=== Task brief ===
From the entries below, copy each line in which the word "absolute" occurs.
START Entries supplied
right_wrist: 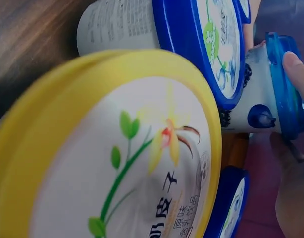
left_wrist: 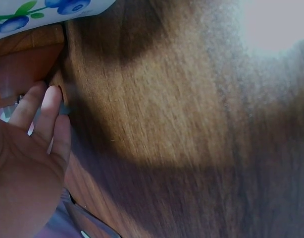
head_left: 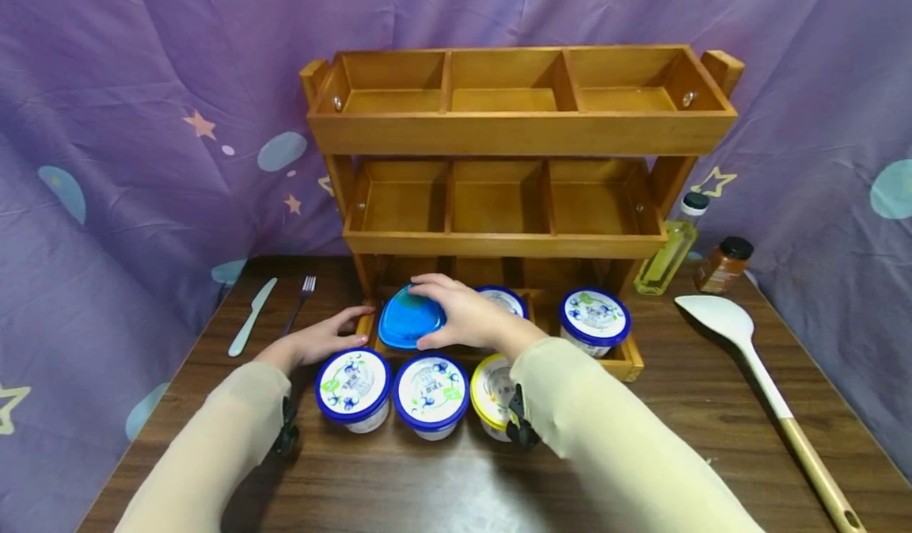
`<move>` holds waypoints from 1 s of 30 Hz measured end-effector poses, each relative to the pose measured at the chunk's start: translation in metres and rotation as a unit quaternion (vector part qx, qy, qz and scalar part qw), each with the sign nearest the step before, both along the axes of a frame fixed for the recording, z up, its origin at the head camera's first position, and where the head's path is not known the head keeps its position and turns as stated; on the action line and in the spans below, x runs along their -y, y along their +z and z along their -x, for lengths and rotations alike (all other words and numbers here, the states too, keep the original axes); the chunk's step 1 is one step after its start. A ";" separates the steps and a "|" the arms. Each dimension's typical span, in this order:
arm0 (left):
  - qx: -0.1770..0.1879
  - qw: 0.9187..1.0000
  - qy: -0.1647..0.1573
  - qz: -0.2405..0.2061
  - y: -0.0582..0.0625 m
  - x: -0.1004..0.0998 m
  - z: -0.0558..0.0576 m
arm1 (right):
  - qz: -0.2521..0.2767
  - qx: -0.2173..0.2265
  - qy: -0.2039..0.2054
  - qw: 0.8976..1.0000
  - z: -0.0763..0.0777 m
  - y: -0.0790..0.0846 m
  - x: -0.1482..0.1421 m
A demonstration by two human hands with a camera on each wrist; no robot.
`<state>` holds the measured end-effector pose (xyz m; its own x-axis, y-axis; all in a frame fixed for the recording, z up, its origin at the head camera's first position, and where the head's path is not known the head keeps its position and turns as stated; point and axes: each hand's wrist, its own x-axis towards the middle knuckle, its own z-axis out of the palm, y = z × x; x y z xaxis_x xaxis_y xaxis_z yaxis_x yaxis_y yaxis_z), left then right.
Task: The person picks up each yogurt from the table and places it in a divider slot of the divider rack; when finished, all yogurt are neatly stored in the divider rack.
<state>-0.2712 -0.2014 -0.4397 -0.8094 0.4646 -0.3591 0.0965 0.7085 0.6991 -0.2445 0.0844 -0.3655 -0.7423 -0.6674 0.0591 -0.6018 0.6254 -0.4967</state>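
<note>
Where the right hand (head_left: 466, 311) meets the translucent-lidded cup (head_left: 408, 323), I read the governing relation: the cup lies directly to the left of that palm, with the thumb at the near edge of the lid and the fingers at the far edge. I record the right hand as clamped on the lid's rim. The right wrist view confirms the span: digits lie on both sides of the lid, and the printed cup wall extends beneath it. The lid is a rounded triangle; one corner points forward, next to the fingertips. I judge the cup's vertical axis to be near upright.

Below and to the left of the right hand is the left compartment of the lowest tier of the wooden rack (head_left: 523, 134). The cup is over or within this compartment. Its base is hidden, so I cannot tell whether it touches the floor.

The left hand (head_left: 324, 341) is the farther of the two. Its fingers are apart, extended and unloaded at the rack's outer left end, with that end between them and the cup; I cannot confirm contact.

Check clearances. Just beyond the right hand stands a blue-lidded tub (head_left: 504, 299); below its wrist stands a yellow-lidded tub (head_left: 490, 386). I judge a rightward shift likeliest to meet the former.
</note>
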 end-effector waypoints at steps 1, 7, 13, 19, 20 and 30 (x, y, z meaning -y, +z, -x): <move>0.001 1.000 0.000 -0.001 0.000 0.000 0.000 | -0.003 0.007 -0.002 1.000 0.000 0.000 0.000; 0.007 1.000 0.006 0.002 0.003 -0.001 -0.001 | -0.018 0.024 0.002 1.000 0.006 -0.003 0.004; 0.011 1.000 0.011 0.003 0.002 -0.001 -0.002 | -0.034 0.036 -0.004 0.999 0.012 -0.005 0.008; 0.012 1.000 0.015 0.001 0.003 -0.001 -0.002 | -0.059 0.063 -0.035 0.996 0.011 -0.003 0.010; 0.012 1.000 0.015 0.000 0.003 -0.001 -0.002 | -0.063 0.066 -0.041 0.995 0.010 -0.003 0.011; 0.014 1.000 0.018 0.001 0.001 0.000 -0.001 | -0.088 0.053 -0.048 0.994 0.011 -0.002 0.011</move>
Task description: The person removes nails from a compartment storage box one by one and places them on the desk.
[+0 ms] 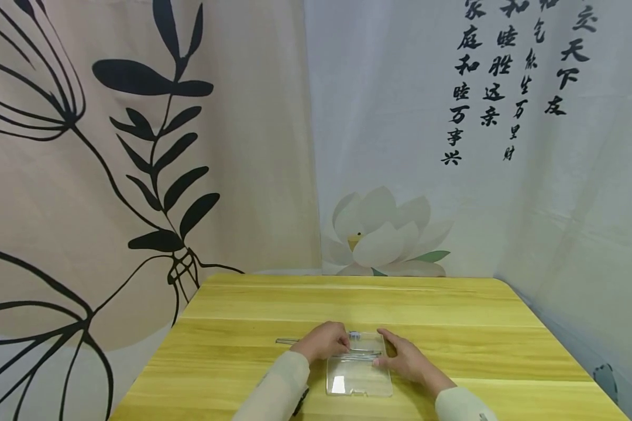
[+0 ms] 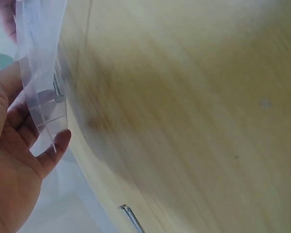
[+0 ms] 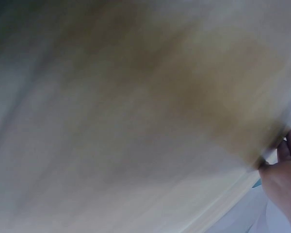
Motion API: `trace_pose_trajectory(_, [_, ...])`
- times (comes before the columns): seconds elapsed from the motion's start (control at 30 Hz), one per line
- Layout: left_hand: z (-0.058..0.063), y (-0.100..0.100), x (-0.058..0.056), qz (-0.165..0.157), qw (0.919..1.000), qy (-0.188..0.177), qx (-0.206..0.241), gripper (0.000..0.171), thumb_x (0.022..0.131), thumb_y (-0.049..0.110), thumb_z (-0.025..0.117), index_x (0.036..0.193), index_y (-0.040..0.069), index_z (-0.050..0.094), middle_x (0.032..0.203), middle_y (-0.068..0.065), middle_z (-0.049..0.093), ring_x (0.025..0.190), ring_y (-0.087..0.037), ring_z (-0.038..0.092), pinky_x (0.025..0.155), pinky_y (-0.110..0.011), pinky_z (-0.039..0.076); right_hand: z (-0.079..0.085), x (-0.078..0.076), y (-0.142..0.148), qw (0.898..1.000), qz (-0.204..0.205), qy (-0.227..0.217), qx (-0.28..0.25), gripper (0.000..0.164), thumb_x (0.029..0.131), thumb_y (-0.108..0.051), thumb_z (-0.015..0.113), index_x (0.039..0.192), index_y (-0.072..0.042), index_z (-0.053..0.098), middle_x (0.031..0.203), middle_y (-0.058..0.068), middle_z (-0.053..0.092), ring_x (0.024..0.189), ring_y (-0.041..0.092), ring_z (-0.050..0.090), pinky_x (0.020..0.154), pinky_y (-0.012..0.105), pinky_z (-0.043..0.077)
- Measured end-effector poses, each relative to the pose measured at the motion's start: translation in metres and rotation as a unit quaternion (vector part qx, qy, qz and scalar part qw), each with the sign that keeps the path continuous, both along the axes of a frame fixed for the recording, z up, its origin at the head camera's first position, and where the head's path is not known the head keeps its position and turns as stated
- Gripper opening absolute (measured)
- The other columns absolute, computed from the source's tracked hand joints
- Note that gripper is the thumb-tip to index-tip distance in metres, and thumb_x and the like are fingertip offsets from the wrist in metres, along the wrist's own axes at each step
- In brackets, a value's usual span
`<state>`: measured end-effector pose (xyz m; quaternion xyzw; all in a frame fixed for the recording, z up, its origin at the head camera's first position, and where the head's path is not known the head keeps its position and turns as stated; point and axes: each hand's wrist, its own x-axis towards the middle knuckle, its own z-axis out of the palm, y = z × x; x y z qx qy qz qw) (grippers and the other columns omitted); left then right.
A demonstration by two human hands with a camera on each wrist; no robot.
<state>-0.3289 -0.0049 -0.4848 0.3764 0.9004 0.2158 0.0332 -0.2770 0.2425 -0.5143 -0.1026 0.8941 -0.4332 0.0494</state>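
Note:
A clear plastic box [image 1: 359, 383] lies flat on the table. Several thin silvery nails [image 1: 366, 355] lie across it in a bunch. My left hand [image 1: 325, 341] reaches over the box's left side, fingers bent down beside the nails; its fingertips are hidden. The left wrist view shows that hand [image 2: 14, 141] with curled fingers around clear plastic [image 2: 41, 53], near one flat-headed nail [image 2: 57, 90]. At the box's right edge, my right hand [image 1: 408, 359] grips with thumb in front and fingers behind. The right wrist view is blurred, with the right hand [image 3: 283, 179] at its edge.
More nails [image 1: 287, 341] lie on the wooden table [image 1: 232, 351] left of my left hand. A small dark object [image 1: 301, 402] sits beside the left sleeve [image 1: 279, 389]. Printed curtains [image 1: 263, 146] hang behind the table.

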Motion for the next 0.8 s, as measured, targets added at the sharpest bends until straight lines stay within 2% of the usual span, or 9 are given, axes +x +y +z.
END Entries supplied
=== Written response ===
- Gripper opening absolute (measured)
- The other columns absolute, computed from the source's tracked hand joints

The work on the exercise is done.